## Work instructions:
The data must be reproduced verbatim; images are to be omitted.
Information provided Block Start
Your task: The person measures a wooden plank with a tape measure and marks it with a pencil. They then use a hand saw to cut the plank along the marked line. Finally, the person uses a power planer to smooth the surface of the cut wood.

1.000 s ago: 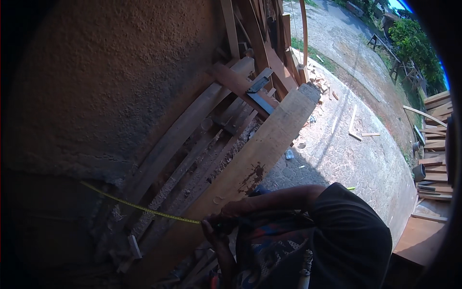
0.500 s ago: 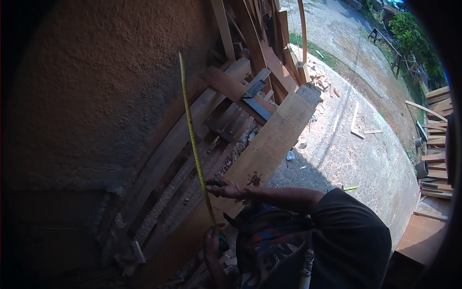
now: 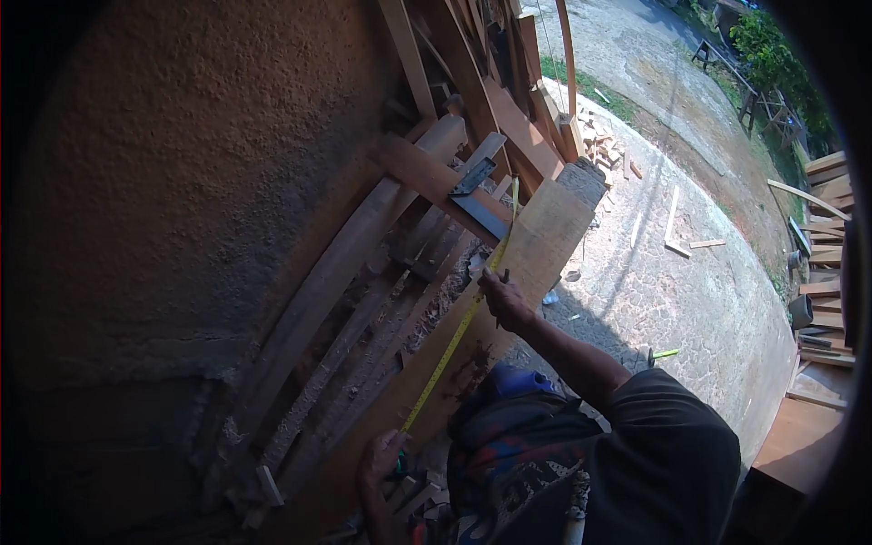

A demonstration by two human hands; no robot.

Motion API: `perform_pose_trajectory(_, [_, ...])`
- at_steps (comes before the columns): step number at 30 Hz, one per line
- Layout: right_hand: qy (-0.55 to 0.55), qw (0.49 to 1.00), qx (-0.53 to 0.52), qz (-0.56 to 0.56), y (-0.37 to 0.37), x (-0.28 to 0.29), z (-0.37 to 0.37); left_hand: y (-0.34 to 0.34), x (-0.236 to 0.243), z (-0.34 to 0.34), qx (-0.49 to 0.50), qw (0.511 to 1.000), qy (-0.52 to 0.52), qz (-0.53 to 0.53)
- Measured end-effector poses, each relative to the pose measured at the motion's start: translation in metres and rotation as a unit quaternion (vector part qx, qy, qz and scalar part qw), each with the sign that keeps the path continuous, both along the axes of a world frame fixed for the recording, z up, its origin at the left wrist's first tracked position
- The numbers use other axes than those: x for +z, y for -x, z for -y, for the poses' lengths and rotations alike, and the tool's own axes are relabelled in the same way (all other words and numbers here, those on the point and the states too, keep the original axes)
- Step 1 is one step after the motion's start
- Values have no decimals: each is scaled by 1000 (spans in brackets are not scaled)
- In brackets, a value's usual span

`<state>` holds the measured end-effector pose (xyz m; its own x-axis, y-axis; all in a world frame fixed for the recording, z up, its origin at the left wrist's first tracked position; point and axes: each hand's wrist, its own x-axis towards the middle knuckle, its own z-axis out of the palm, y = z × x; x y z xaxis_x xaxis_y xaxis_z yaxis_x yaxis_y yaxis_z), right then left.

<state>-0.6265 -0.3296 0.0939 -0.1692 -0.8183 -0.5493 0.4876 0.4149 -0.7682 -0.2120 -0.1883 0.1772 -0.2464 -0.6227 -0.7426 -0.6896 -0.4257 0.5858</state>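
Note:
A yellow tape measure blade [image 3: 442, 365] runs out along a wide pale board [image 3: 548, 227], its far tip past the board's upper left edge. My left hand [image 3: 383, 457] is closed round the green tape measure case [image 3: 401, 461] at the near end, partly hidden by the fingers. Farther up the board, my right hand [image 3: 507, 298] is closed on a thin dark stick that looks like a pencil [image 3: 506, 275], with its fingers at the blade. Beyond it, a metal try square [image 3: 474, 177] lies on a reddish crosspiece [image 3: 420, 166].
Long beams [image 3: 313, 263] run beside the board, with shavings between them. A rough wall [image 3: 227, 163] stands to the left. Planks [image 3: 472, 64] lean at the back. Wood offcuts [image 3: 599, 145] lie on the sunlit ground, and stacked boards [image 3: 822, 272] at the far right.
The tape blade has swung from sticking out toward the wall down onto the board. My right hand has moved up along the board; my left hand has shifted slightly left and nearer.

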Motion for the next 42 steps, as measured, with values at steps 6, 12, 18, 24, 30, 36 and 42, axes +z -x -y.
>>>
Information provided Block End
## Solution to this problem:
Your task: The person measures a wooden plank with a tape measure and marks it with a pencil. They then use a hand saw to cut the plank along the marked line. Finally, the person uses a power planer to smooth the surface of the cut wood.

1.000 s ago: 
0.500 s ago: 
now: 

A demonstration by two human hands; no robot.

Motion API: `perform_pose_trajectory(_, [_, ...])`
- at_steps (comes before the columns): step number at 30 Hz, one per line
- Layout: right_hand: qy (-0.55 to 0.55), qw (0.49 to 1.00), qx (-0.53 to 0.52), qz (-0.56 to 0.56), y (-0.37 to 0.37), x (-0.28 to 0.29), z (-0.37 to 0.37); left_hand: y (-0.34 to 0.34), x (-0.236 to 0.243), z (-0.34 to 0.34), qx (-0.49 to 0.50), qw (0.511 to 1.000), qy (-0.52 to 0.52), qz (-0.53 to 0.53)
- Measured end-effector poses, each relative to the pose measured at the motion's start: translation in metres and rotation as a unit quaternion (vector part qx, qy, qz and scalar part qw), each with the sign that keeps the path continuous, both along the axes of a world frame fixed for the recording, z up, its origin at the left wrist's first tracked position
- The numbers use other axes than those: x for +z, y for -x, z for -y, for the poses' lengths and rotations alike, and the tool's own axes are relabelled in the same way (all other words and numbers here, those on the point and the states too, keep the original axes)
- Step 1 is one step after the motion's start
- Values have no decimals: each is scaled by 1000 (spans in brackets are not scaled)
- In brackets, a value's usual span

`<state>` holds the measured end-effector pose (xyz m; its own x-axis, y-axis; all in a world frame fixed for the recording, z up, its origin at the left wrist's first tracked position; point and axes: each hand's wrist, its own x-axis towards the middle knuckle, its own z-axis out of the palm, y = z × x; x y z xaxis_x xaxis_y xaxis_z yaxis_x yaxis_y yaxis_z), right then left.

<state>-0.6265 -0.3296 0.0939 -0.1692 -0.8183 -0.5493 0.4876 0.4149 -0.7682 -0.2120 -0.1883 0.1772 -0.2464 -0.6227 -0.7426 -0.6896 -0.4257 0.5858</state>
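Note:
A yellow tape measure blade [image 3: 442, 365] runs out along a wide pale board [image 3: 548, 227], its far tip past the board's upper left edge. My left hand [image 3: 383, 457] is closed round the green tape measure case [image 3: 401, 461] at the near end, partly hidden by the fingers. Farther up the board, my right hand [image 3: 507, 298] is closed on a thin dark stick that looks like a pencil [image 3: 506, 275], with its fingers at the blade. Beyond it, a metal try square [image 3: 474, 177] lies on a reddish crosspiece [image 3: 420, 166].
Long beams [image 3: 313, 263] run beside the board, with shavings between them. A rough wall [image 3: 227, 163] stands to the left. Planks [image 3: 472, 64] lean at the back. Wood offcuts [image 3: 599, 145] lie on the sunlit ground, and stacked boards [image 3: 822, 272] at the far right.
The tape blade has swung from sticking out toward the wall down onto the board. My right hand has moved up along the board; my left hand has shifted slightly left and nearer.
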
Motion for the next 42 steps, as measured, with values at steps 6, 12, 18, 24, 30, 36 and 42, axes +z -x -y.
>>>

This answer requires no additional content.